Rep. Beverly Earle, D
The retired phone company employee with a passion for Harley-Davidsons is Mecklenburg County’s longest-serving legislator. At 69, she’s starting her 10th term. She was a leader on health and aging issues when Democrats controlled the House. Normally shying from attention, she ran for Charlotte mayor in 2007, losing to Republican incumbent Pat McCrory.
Sen. Malcolm Graham, D
The new chairman of the county delegation is a five-term senator who turned 50 this month. A former Charlotte City Council member, he’s a special assistant to the president of his alma mater, Johnson C. Smith University.
Rep. Rodney Moore, D
Starting his second term, the 49-year-old small-business consultant generally votes with his party. But he broke last June as one of only two Democrats – with Mecklenburg’s Kelly Alexander Jr. – to support so-called fracking for natural gas extraction. In October, he joined a handful of lawmakers on a tour of fracking operations in Texas.
Rep. Rob Bryan, R
The 41-year-old former Mecklenburg County GOP chairman is a Charlotte lawyer who served in Teach for America. He ousted incumbent Democrat Martha Alexander in a redrawn district that runs south from Dilworth and Myers Park to Interstate 485.
Rep. Carla Cunningham, D
With no primary or general election opposition, she was the only member to essentially win office the day she filed. A 51-year-old native of Wadesboro, she’s a registered nurse and widow of former longtime Rep. Pete Cunningham, whom she considers a political mentor.
Sen. Joel Ford, D
The 44-year-old technology consultant is a former Mecklenburg County Democratic Party chairman who also chaired the Charlotte Housing Authority. As a regular guest on “Flashpoint,” a Sunday talk show on WCNC-TV, he was a frequent foil of another guest, Republican – now governor – Pat McCrory.
Rep. Charles Jeter, R
He’s a former seven-year Huntersville town commissioner who won election in a brand new House district that runs from Huntersville to Lake Wylie. Until last year, he played drums in a rock-’n’-roll band he joined in 1997 called Green Vegas. At 39, he prides himself on working across the aisle.
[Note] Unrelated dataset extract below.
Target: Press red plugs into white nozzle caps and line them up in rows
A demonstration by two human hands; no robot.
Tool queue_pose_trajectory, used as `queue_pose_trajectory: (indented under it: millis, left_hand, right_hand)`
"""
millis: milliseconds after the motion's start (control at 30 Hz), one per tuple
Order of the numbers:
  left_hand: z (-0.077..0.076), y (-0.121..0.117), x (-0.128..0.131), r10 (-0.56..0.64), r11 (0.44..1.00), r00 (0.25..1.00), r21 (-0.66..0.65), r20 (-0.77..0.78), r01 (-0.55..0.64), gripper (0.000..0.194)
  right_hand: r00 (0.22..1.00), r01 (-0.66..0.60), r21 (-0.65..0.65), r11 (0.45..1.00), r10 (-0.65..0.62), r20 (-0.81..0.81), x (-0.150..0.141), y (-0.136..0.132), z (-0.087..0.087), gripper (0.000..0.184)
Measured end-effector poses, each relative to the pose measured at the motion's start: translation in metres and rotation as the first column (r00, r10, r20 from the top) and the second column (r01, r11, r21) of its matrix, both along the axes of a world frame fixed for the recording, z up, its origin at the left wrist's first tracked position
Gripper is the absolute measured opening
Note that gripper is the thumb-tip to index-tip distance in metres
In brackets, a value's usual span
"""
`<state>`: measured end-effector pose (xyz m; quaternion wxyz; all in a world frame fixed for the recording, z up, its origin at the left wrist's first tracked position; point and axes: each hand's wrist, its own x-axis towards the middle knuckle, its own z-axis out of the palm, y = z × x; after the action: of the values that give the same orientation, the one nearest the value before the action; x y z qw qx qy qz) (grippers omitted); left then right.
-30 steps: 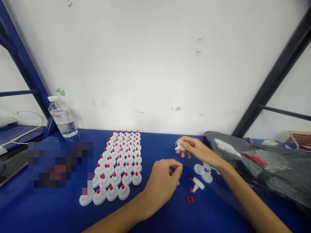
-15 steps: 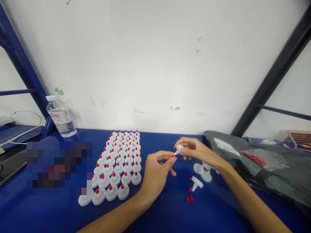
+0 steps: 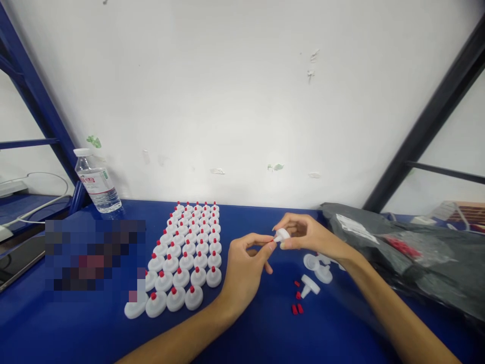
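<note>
My right hand (image 3: pixel 306 235) pinches a small white nozzle cap (image 3: pixel 282 235) above the blue table (image 3: pixel 257 333). My left hand (image 3: pixel 246 268) meets it from the left, thumb and forefinger pinched at the cap's tip; a red tip was between those fingers a moment ago and is hidden now. To the left stand rows of white caps with red tips (image 3: pixel 187 255). Below my right wrist lie a few loose white caps (image 3: pixel 316 270) and several loose red tips (image 3: pixel 296 302).
A water bottle (image 3: pixel 96 182) stands at the back left by the white wall. A dark grey plastic bag (image 3: pixel 409 253) with red pieces lies at the right. A blurred patch (image 3: pixel 93 260) covers part of the table's left side. Blue and black shelf posts frame both sides.
My left hand rose from the table with a red tip and came up to the white cap in my right hand. Both hands now touch at the cap.
</note>
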<state>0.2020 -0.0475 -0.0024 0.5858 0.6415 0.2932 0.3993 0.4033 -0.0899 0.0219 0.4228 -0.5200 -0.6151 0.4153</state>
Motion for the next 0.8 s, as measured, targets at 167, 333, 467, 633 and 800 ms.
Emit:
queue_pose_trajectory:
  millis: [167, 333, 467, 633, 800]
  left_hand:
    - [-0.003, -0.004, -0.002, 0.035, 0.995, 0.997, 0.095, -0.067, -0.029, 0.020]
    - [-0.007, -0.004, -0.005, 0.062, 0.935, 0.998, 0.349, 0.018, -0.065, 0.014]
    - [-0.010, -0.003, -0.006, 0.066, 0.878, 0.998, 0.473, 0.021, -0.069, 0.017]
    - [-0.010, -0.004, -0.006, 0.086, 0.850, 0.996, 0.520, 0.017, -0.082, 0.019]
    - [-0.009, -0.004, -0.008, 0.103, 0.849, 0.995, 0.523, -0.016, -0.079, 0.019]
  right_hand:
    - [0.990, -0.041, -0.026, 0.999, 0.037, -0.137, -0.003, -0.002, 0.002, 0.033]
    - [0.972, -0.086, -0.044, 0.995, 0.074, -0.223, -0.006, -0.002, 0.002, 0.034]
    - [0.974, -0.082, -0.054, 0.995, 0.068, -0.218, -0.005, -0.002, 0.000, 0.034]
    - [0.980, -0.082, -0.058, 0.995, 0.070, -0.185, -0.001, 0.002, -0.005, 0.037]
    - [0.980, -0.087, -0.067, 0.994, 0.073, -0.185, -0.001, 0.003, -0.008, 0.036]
Rep. Jacqueline Schaffer, R
A newcomer from southeast Charlotte, she won her seat by winning the primary in her heavily Republican district and ran unopposed in the fall. A 31-year-old lawyer, she’s counsel to her family-run executive search firm. She has worked with conservative policy groups, including “Alliance Defending Freedom,” a group that advocates for religious liberty and traditional values.
Sen. Jeff Tarte, R
He’s a former mayor of Cornelius. Like House Speaker Thom Tillis, he got his start on the Cornelius parks board. He ran three times for mayor, twice unopposed. He won a tough GOP primary to become the first senator from a new district that stretches from Iredell County to southeast Mecklenburg County. A health care consultant, he’s 56.